Image by: Mason @ Loc Cyber
Stop black-box testing your cloud
4/29/2026
The Google Cloud Platform (GCP) is one of the largest cloud providers for hosting infrastructure. It provides a permission model that can quickly get complex, and is a privileged entry-point to a company's infrastructure. Hiring a penetration test from a no-knowledge, no-access perspective (i.e. black-box testing), has some perceived value, but it doesn't match up to the reality of how attackers are compromising Google Cloud. The most common realistic entry-points are:
- Third party compromise. (i.e. Vercel's recent breach)
- Developer compromise. (i.e. accidentally publishing access keys online).
- Weak credentials.
- Misconfigured open services. (Google's default policy constraints on organizations make it harder and harder to misconfigure this).
- Compromise of CI/CD infrastructure or pipelines.

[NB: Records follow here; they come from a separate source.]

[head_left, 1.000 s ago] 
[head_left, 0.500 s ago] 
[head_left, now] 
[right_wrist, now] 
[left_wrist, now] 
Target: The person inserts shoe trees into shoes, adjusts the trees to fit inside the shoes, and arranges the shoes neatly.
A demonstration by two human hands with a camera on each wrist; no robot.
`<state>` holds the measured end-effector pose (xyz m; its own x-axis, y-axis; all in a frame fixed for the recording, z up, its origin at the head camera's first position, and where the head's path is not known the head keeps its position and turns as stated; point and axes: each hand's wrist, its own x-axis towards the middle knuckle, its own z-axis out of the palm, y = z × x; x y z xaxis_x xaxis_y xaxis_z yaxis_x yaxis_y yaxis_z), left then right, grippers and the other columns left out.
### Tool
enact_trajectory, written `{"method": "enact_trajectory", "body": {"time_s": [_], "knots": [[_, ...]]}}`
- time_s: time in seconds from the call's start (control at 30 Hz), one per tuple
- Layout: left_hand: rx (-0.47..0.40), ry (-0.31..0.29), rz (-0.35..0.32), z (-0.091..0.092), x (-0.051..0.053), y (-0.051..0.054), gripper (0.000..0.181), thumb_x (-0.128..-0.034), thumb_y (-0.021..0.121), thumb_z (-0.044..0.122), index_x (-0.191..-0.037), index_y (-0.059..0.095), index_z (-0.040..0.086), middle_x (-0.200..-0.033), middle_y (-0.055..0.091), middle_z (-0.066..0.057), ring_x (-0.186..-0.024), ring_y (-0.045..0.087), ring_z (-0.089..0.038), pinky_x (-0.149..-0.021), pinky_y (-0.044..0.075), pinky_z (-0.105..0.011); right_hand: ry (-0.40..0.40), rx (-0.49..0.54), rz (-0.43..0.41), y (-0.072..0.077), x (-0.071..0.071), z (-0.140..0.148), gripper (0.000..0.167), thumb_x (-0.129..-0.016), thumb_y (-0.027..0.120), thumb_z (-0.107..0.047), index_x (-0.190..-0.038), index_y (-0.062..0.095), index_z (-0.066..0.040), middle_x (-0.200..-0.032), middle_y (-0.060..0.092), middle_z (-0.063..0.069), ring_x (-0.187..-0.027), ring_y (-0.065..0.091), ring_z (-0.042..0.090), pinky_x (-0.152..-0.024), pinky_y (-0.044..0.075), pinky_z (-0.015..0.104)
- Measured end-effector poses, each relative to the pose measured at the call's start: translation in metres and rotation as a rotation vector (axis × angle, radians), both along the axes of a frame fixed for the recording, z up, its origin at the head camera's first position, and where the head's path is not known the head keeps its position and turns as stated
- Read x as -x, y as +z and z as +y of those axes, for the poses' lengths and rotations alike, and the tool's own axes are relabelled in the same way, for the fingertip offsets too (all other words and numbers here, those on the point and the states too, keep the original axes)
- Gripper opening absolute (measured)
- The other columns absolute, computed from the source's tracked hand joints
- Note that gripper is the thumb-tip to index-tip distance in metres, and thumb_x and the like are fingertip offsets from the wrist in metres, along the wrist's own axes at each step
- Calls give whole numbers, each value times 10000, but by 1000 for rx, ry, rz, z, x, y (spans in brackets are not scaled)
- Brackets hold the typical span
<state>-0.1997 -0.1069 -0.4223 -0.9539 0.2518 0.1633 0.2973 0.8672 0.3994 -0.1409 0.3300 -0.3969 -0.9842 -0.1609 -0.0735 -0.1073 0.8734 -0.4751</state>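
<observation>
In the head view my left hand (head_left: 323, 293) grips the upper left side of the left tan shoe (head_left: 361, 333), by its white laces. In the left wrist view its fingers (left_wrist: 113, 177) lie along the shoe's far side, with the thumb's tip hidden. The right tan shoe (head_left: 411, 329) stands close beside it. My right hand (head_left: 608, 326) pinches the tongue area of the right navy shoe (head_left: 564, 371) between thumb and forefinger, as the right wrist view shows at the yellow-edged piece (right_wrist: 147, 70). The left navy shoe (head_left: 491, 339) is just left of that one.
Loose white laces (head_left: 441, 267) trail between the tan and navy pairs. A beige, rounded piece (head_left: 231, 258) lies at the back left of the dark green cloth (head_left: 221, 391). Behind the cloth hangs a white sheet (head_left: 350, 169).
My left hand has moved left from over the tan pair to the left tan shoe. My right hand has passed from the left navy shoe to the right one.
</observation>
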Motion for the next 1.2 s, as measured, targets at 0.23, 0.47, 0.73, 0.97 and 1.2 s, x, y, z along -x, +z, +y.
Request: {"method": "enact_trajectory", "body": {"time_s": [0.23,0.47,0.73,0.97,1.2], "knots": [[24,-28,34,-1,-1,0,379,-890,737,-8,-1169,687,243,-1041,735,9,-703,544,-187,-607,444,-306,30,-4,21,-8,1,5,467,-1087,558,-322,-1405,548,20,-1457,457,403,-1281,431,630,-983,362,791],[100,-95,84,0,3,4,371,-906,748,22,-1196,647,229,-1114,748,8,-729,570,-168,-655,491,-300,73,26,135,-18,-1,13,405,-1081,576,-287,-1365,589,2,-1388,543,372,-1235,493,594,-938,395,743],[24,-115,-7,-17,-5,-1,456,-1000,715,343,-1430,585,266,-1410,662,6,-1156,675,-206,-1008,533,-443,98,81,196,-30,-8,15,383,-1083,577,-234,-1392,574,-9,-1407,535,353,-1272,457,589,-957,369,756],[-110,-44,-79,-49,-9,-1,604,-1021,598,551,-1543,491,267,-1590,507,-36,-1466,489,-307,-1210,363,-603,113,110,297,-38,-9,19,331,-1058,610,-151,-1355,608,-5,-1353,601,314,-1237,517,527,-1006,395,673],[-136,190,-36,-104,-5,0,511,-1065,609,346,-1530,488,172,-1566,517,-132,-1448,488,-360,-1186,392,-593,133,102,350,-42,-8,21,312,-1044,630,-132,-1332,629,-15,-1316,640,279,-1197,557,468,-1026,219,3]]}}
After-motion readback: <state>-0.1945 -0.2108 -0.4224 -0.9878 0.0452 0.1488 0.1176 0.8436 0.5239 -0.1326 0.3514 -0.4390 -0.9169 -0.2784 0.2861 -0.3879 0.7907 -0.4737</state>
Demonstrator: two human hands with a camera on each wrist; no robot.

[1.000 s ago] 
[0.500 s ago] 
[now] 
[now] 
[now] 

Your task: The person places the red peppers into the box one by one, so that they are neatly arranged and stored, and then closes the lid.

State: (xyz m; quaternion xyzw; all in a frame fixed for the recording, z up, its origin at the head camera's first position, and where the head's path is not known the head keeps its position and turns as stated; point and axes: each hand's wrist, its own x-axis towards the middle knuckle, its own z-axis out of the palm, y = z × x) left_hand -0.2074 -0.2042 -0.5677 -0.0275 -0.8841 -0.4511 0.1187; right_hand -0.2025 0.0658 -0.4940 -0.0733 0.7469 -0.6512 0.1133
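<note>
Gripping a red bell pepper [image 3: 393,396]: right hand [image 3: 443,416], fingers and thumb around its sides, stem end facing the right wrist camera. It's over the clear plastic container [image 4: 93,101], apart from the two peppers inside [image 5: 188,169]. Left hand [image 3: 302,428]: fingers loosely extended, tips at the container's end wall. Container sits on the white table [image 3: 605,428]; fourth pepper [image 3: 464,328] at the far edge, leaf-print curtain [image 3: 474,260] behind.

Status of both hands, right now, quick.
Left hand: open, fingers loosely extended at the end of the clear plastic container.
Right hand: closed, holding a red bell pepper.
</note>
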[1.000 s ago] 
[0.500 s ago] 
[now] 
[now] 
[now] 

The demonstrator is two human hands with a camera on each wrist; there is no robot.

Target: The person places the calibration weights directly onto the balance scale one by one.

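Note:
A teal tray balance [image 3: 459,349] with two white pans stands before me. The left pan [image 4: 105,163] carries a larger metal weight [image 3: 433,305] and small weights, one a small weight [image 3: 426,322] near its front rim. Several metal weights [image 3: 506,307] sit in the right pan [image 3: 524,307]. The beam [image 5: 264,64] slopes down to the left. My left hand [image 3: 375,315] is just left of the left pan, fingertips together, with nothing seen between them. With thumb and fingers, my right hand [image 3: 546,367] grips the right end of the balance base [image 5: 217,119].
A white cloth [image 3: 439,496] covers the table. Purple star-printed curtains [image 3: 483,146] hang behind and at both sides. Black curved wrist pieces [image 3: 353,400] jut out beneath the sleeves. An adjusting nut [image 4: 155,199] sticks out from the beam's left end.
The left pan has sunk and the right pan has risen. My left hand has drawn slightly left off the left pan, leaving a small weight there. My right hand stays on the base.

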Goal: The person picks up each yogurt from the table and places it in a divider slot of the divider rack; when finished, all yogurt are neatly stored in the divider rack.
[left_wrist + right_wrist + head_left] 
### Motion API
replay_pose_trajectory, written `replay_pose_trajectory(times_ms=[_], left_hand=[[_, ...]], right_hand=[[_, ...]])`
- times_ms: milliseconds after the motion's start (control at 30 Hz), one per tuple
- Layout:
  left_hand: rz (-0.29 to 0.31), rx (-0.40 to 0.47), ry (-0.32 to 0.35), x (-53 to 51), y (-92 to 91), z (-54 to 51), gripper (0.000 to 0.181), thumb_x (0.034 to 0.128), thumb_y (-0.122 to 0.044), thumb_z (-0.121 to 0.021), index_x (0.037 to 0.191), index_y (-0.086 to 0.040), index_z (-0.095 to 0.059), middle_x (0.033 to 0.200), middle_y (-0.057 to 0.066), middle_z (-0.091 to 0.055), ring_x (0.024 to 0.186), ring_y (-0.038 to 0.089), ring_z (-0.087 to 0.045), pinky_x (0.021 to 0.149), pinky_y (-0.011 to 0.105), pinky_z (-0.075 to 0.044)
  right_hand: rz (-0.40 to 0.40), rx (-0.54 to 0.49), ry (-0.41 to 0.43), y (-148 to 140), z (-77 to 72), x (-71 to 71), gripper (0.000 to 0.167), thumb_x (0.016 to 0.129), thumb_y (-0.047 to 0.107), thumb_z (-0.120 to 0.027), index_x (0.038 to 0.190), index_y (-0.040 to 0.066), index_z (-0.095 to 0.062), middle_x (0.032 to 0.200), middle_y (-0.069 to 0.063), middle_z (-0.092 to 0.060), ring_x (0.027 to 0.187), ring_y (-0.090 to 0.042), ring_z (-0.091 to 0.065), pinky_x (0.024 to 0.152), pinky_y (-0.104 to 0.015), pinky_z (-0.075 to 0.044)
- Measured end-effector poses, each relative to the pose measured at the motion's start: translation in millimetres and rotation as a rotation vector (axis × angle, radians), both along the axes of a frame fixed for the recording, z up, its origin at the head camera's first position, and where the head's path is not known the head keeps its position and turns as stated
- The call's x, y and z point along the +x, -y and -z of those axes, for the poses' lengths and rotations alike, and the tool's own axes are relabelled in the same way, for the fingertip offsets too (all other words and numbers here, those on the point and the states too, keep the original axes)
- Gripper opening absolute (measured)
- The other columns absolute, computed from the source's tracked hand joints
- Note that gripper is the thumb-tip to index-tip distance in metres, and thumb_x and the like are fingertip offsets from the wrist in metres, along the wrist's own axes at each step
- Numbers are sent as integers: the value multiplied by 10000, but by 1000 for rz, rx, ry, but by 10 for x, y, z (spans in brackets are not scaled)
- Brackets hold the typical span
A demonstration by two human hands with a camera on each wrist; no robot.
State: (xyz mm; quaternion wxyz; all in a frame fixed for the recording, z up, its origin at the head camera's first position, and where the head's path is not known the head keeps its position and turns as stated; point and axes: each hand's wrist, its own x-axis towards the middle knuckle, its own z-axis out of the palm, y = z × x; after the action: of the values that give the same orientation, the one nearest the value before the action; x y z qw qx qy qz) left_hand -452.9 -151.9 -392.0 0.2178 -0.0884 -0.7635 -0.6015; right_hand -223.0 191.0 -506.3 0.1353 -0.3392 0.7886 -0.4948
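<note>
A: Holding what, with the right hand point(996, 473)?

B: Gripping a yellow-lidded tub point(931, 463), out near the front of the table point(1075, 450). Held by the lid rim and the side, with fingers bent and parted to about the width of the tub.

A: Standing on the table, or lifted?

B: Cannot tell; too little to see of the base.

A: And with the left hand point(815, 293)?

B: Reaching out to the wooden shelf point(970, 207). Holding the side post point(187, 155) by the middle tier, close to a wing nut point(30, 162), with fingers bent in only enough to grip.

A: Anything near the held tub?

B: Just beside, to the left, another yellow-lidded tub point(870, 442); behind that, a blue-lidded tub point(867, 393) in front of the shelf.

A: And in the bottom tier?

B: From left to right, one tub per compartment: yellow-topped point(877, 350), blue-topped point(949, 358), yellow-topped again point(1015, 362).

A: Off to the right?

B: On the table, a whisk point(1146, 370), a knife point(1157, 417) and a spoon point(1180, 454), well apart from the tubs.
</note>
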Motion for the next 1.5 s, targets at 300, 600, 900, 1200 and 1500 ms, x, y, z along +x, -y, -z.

- Lateral movement after application compromise. (Why not put SSH keys in compute metadata, and allow anyone access to compute SSH by default?)
Effective testing of an organisations GCP configurations requires consultants to use the same no-knowledge methodologies built around creative exploration and enumeration, but with privileged access and internal documentation to avoid bottle-necks. This testing, combining a black-box methodology with white-box access is known as gray-box testing.
What Gray-Box Testing Actually Looks Like
Gray-box testing starts with a defined level of initial access meant to mirror a plausible compromise scenario. Depending on the threat model, that might mean:
- A set of leaked service account credentials with an unknown permission scope.
- A developer identity with access typical for engineers on the team.
- A compromised CI/CD pipeline runner with Workload Identity Federation configured.
From there, the methodology looks similar to a black-box approach-enumeration, privilege escalation attempts, lateral movement across projects, assessment of data exposure.
The difference is consultants spend their time on what actually matters: understanding what an attacker can do once they've obtained access. It also allows for more meaningful testing of Identity Access Management (IAM), which tends to be one of the more complex and easy to misconfigure areas in GCP environments. The interaction between primitive roles, predefined roles, custom roles, organisation policies, and resource-level bindings makes "least privilege" easy to claim and hard to actually verify.
Gray-box testing can uncover real-world misconfigurations like iam.serviceAccounts.actAs on a high-privilege
service account, storage.buckets.setIamPolicy on a sensitive bucket or compute.instances.setMetadata
somewhere it shouldn't be.
What Good Testing Tends to Surface
A well-scoped gray-box engagement usually turns up findings across a few areas:
- Identity and access: Over-permissioned identities, unused service accounts with active keys, escalation paths through iam.serviceAccounts.actAs or resource-level bindings, default service accounts with broad roles still attached.
- Secrets and credentials: Service account keys that shouldn't exist, keys in Compute metadata, secrets in Cloud Build substitutions instead of Secret Manager, application secrets in container images or environment variables.
- Data exposure: Overly permissive Storage buckets, Cloud SQL instances with public IPs and no authorised networks, BigQuery datasets with organisation-wide access, Pub/Sub topics accessible to unexpected identities.
- Network configuration: Firewall rules with broad ingress on administrative ports, Compute instances without OS Login enforced, VPC Service Controls absent or misconfigured.
- Audit and detection gaps: Cloud Audit Logs disabled for certain services, no alerting on sensitive IAM changes, key usage not being monitored.
Finding these misconfigurations requires privileged access to be provided to testers.
Conclusion
The value of gray-box testing is in more honestly modelling the threat model. An organisation that comes out of a black-box engagement knowing their external perimeter looks reasonable may not have learned much about whether someone who compromised a developer laptop last Tuesday could exfiltrate customer data by the weekend.